Play ‘Indiana Jones and the Emperor’s Tomb’ from Steam (Just Like on XBox)

Tips for adding a 15-year-old non-Steam game to your Library, as well as tweak it for modern PC's, screens and controllers

Since I skipped several video game console generations, I find myself lately catching up with classic games I’ve missed in the past. One of the great things about Steam is that you can add non-Steam games installed on your system and consolidate your game library in one place, regardless of point of purchase. Recent Steam releases (Alien: Isolation), modern non-Steam games (Minecraft; Fortnite) and DRM-free oldie console ports (Indiana Jones and the Emperor’s Tomb) all live together in harmony within my Big Picture grid.

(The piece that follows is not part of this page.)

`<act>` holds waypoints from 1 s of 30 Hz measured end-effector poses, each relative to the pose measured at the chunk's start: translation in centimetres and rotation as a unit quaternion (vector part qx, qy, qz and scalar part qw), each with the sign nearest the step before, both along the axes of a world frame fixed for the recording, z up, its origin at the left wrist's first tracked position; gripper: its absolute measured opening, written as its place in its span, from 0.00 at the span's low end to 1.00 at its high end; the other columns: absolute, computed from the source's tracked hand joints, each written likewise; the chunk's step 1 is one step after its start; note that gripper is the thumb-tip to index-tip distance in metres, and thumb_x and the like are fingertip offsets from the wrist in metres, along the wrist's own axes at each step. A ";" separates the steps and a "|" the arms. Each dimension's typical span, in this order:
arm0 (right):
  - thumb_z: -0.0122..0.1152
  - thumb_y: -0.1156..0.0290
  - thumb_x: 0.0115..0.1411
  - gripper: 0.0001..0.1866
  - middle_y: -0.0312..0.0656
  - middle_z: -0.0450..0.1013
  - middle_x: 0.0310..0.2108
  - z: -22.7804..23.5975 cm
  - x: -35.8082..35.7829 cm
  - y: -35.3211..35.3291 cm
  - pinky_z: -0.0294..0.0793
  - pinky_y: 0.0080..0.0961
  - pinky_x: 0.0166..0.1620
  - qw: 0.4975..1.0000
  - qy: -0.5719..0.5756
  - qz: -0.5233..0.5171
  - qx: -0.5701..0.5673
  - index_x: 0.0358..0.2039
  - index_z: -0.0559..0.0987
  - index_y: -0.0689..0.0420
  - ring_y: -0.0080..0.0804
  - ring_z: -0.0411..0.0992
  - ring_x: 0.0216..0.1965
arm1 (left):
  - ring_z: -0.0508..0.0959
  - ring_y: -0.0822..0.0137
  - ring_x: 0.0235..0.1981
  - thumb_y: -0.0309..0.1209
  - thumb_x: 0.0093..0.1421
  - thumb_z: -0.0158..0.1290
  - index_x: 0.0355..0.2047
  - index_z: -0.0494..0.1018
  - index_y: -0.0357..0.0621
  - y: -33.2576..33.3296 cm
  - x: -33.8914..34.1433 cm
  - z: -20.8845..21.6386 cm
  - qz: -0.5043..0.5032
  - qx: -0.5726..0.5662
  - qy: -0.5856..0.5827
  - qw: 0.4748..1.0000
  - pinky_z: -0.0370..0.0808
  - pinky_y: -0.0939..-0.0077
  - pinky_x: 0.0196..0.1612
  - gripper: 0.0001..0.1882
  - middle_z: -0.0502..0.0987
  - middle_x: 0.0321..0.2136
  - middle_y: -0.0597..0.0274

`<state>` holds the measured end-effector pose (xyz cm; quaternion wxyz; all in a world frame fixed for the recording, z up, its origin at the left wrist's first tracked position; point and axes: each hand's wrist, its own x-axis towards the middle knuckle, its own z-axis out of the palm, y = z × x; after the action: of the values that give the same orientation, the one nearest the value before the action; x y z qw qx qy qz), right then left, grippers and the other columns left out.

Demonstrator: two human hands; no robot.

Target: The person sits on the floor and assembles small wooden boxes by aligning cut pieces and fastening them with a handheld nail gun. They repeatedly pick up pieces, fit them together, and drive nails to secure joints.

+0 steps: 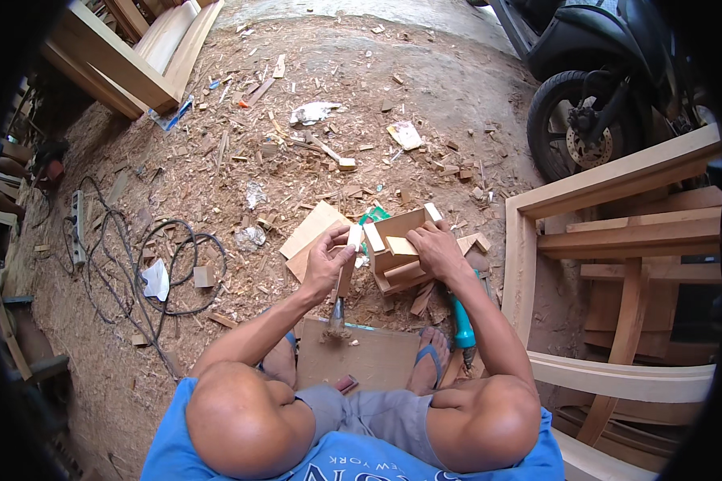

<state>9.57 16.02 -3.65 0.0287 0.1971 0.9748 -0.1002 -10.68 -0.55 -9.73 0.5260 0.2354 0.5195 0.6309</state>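
Note:
My left hand [326, 263] grips a short wooden piece [349, 256] with a pale end, held upright above a hammer head [337, 314]. My right hand [436, 250] rests on a small open wooden box frame [397, 240] that stands on the sawdust in front of me, fingers closed on its edge. The two hands are close together, the wooden piece almost touching the box's left side. A flat brown board [369, 357] lies between my knees, with a small pile of dust on it.
A teal power drill [462, 329] lies by my right foot. A flat plywood piece [313, 228] lies left of the box. Cables and a power strip [78, 228] lie left. A large wooden frame [610, 240] stands right, a motorbike [594, 88] behind it, planks [128, 56] far left.

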 end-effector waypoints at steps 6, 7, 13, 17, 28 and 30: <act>0.53 0.76 0.53 0.08 0.43 0.75 0.35 -1.6 -1.9 4.4 0.73 0.40 0.44 0.994 0.104 -0.016 0.025 0.35 0.73 0.54 0.44 0.73 0.41 | 0.79 0.61 0.47 0.28 0.64 0.55 0.58 0.61 0.33 -0.2 -2.3 0.8 0.088 0.013 -0.018 0.996 0.77 0.70 0.52 0.25 0.73 0.47 0.51; 0.53 0.75 0.54 0.07 0.42 0.75 0.35 -1.8 -2.4 5.3 0.72 0.40 0.45 0.991 0.126 -0.012 0.045 0.35 0.74 0.54 0.43 0.73 0.41 | 0.79 0.60 0.47 0.27 0.65 0.54 0.58 0.61 0.33 -0.3 -2.5 1.0 0.097 0.008 -0.017 0.995 0.77 0.70 0.51 0.24 0.74 0.47 0.51; 0.53 0.74 0.54 0.07 0.40 0.75 0.35 -2.0 -4.2 5.9 0.71 0.39 0.46 0.979 0.077 0.191 0.001 0.35 0.75 0.52 0.41 0.72 0.41 | 0.79 0.60 0.47 0.25 0.66 0.51 0.59 0.60 0.34 -1.5 -2.6 2.6 0.091 -0.011 -0.051 0.994 0.77 0.70 0.51 0.23 0.74 0.47 0.51; 0.54 0.78 0.53 0.13 0.42 0.74 0.39 -2.6 -2.9 4.2 0.70 0.36 0.54 0.966 0.120 0.227 -0.040 0.40 0.76 0.55 0.42 0.72 0.47 | 0.79 0.60 0.47 0.25 0.65 0.52 0.59 0.60 0.34 -2.6 -2.4 3.0 0.074 -0.011 -0.024 0.997 0.76 0.70 0.52 0.24 0.73 0.48 0.52; 0.59 0.71 0.51 0.13 0.43 0.78 0.35 -0.9 5.2 4.9 0.76 0.36 0.44 0.981 0.171 -0.029 0.085 0.39 0.79 0.52 0.42 0.77 0.40 | 0.79 0.60 0.47 0.25 0.63 0.54 0.58 0.61 0.33 -4.3 -2.2 3.2 0.087 0.010 -0.038 0.995 0.76 0.70 0.52 0.25 0.71 0.49 0.51; 0.62 0.62 0.51 0.18 0.47 0.78 0.32 -0.4 7.6 5.7 0.76 0.39 0.40 0.949 0.168 -0.237 0.124 0.42 0.77 0.54 0.47 0.77 0.37 | 0.78 0.60 0.47 0.24 0.64 0.53 0.58 0.60 0.35 -4.7 -2.7 3.6 0.094 0.014 -0.038 0.995 0.77 0.70 0.52 0.24 0.72 0.49 0.53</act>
<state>17.14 21.69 -4.06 -0.1845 0.4048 0.8955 -0.0144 -13.34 -5.25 -6.16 0.4804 0.1691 0.5102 0.6930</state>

This has some drawbacks I can live with, like missing achievements on Steam-available games not purchased through Steam. The biggest hassle, however, is getting older releases like the Indy game to both launch from Steam and run like a console port. Which is to say, run on modern resolutions with playable button bindings on my Xinput controller.

Today, I’m revealing how to get Indiana Jones and the Emperor’s Tomb to run on Steam like a console port.

Before We Begin

You will need a legally owned and licensed copy of Indiana Jones and the Emperor’s Tomb. These instructions work with both the original PC release of the game and the GOG version.

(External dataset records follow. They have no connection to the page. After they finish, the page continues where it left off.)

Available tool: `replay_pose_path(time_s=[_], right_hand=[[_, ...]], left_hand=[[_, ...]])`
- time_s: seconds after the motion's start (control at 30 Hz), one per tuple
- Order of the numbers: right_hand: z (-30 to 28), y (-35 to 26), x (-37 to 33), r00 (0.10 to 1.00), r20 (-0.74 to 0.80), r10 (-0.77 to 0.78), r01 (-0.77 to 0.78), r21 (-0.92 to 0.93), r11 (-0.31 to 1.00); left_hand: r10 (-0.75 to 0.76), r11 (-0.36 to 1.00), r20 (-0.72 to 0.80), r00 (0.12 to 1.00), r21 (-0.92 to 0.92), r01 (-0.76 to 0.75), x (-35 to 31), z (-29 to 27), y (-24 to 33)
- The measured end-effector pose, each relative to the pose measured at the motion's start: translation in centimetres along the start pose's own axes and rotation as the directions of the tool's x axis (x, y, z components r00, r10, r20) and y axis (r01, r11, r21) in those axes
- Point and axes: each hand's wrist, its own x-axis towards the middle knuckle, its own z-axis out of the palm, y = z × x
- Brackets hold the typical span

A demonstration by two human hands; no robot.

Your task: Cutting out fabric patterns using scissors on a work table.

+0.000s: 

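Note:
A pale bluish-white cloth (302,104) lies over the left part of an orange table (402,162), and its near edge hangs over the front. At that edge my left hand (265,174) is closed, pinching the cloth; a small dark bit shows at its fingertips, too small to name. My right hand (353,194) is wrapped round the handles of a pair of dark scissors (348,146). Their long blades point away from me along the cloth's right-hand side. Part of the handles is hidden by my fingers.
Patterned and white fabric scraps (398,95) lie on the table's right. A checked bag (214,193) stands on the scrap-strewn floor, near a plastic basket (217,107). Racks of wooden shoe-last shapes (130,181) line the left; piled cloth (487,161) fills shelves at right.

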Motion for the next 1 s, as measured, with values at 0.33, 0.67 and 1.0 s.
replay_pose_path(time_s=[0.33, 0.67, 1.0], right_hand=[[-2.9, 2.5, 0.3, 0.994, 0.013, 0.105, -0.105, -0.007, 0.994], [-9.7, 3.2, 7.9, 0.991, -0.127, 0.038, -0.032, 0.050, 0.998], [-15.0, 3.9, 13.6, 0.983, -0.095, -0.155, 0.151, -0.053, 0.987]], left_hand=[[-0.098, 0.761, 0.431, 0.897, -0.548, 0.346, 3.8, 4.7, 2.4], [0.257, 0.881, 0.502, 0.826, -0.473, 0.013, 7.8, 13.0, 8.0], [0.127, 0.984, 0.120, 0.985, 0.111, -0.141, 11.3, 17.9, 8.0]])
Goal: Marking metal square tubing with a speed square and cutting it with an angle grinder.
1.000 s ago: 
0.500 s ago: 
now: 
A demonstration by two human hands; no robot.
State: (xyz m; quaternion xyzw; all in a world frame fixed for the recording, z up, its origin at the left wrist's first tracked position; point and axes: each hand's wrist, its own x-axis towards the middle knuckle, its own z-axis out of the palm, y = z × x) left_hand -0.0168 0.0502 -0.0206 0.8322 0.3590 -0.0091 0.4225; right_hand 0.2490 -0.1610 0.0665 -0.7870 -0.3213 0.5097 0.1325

The Installation and Add to Steam sections should apply for the Mac OS X version, but I cannot vouch for the rest. If any Mac users wish to try the rest of these tips out, please let me know how it goes.

Also, you’ll need to download and unzip the following files:

Indiana Jones and the Emperor's Tomb PC start screen, replacing "Press Enter" with "Press Start" (SOURCE: LucasArts)
Indiana Jones and the Emperor’s Tomb PC start screen, replacing “Press Enter” with “Press Start”. (SOURCE: LucasArts.)

Installation

This part is pretty straightforward if you’ve ever installed anything on Windows. Double-click on your installer (whether downloaded or inside physical disc media) and follow the instructions. Take note of the install location, since you’ll need it for the next few sections.

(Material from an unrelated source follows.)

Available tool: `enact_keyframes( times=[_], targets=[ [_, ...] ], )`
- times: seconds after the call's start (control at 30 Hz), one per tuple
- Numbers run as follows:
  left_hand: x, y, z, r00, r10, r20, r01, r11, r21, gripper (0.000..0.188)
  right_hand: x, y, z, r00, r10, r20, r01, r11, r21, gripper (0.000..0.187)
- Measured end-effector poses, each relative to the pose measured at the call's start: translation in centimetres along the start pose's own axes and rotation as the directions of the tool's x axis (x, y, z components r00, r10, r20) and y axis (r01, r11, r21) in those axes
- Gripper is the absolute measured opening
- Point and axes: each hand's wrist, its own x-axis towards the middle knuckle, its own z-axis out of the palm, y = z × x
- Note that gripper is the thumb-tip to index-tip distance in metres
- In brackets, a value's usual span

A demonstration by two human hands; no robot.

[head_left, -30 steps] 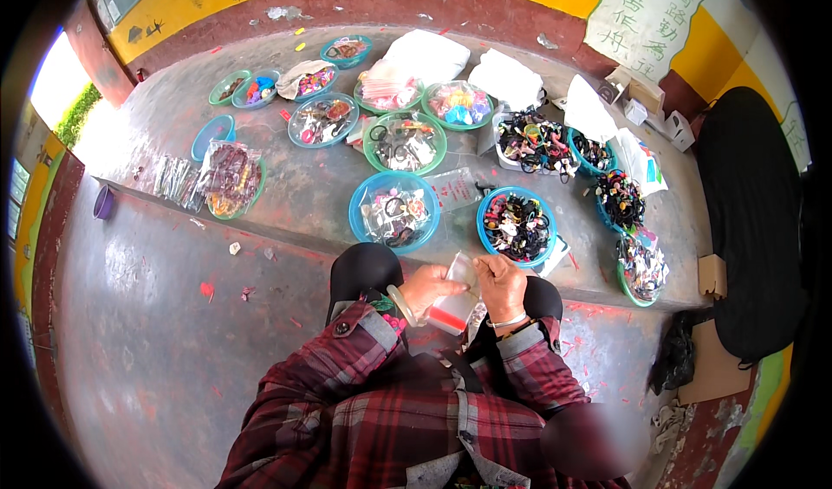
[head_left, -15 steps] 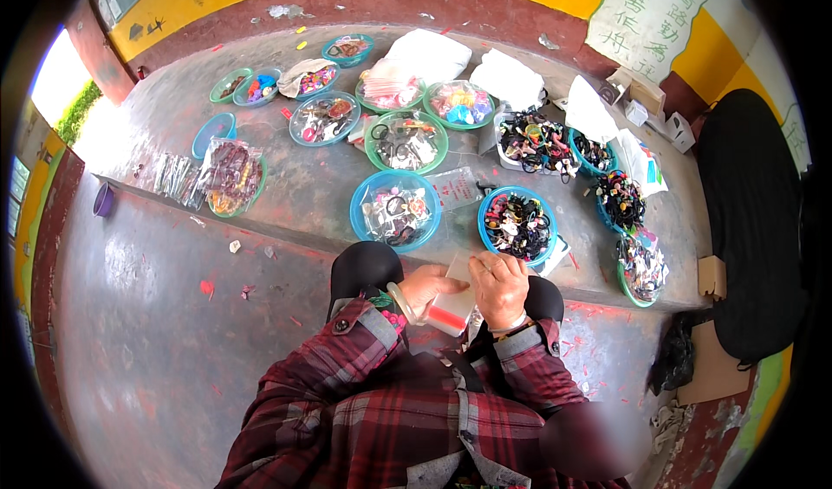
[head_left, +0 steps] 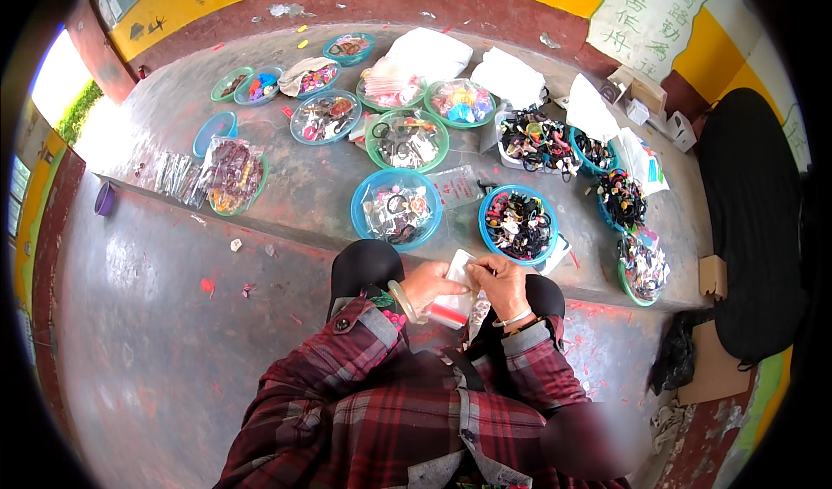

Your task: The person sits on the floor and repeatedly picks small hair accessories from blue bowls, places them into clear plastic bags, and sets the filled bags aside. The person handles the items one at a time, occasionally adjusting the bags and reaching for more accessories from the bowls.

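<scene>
Above my lap, my left hand (head_left: 425,286) is closed round a small whitish plastic bag (head_left: 453,302) with a red band across its near end. I cannot tell whether it is one bag or a stack. My right hand (head_left: 503,288) is closed too, its thumb and fingertips pinching at the bag's right edge. Under the right wrist, some clear crinkled plastic (head_left: 478,311) partly shows on my lap. Just beyond my hands stand a blue basin (head_left: 556,226) of dark hair ties and another blue basin (head_left: 356,211) of bagged hair ties.
On the raised concrete ledge (head_left: 286,168), more basins and a white tub (head_left: 500,146) hold small accessories. White sacks (head_left: 429,54) lie toward the wall. A purple bowl (head_left: 104,199) is on the floor at left. Cardboard (head_left: 719,363) and a long black object (head_left: 750,229) stand at right.
My right hand has turned and shifted slightly, its fingers now pinching at the bag's edge. The bag has tilted a little in my left hand, which stays in place.
</scene>
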Motion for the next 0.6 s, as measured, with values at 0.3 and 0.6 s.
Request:
enact_keyframes(
  times=[0.3,0.6],
  targets=[
    [0.4,-0.8,-0.6,1.0,-0.001,-0.004,0.001,0.999,0.042,0.025,0.2,-2.3,-0.4,0.824,-0.556,-0.112,0.446,0.756,-0.479,0.006],
    [0.6,-1.2,-1.1,0.997,-0.072,0.039,0.073,0.997,-0.036,0.024,0.1,0.0,0.2,0.999,0.003,-0.041,0.003,0.992,0.127,0.007]
  ],
)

Unless you choose otherwise, the game will most likely install inside your system’s “Program Files (x86)” folder:

\Program Files (x86)\Indiana Jones and the Emperor’s Tomb\

On Windows 7 and above, this means your game settings and save files will probably end up in the VirtualStore folder. A good tip if you ever plan to backup your progress:

\Users\[Username]\AppData\VirtualStore\Program Files (x86)\Indiana Jones and the Emperor’s Tomb\

In addition, if you own a disc-based copy, you’ll have to create an ISO image of the main disc, then write a batch file so that it mounts at startup or when you run the game. But seriously, that’s too much of a hassle. Just buy the GOG version. It’s cheap. This isn’t a paid endorsement, just practical advice.

Indiana Jones and the Emperor's Tomb on the Steam Library (SOURCE: LucasArts)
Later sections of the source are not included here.